PROBLEM STATEMENT: Determine the count of lines in the data below that include the word "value", and give nothing besides it.

INFORMATION SUPPLIED:
--------------------------------
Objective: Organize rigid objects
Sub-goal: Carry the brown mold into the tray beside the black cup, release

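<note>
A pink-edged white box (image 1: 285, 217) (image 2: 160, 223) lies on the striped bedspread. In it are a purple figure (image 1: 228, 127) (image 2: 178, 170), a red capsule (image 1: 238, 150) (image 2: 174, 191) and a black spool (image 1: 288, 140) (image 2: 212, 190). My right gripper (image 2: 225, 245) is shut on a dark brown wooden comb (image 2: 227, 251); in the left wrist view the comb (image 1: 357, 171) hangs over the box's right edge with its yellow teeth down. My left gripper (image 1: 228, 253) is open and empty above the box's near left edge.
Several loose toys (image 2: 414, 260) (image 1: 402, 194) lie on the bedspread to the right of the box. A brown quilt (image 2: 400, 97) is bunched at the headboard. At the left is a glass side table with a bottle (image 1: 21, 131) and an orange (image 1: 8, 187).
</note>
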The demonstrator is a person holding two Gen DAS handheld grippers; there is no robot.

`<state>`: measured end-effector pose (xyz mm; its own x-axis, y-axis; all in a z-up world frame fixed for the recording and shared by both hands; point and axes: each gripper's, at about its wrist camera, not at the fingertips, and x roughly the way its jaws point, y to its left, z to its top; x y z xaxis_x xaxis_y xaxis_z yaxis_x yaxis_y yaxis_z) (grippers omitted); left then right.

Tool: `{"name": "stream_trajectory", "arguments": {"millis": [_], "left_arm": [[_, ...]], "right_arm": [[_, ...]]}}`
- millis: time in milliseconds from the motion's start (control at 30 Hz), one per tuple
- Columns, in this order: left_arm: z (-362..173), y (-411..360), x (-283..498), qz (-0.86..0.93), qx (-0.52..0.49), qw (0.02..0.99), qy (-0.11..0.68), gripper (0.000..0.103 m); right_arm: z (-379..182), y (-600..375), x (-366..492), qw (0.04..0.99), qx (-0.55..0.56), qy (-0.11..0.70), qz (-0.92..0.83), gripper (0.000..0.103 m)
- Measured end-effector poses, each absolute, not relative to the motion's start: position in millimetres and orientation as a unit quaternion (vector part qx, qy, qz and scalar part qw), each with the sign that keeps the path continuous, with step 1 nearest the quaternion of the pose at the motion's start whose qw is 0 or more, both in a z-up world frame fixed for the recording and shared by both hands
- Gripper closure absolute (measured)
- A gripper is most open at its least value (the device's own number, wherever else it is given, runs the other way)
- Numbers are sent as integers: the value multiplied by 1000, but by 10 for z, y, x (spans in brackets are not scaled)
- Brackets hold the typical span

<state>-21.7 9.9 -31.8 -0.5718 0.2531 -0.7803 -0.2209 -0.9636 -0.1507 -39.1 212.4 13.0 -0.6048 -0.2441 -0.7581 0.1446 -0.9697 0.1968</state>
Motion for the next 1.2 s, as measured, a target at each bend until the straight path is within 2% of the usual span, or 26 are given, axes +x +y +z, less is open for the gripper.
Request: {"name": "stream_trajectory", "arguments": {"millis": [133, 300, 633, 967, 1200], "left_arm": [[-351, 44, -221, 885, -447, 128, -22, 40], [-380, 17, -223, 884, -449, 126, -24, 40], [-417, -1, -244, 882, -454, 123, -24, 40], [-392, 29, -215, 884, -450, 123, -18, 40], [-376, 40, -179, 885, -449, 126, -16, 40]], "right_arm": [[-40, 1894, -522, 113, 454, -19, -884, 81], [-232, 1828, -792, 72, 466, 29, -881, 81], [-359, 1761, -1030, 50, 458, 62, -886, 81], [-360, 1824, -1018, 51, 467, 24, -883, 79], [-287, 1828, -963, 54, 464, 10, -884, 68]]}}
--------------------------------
REPLY: 2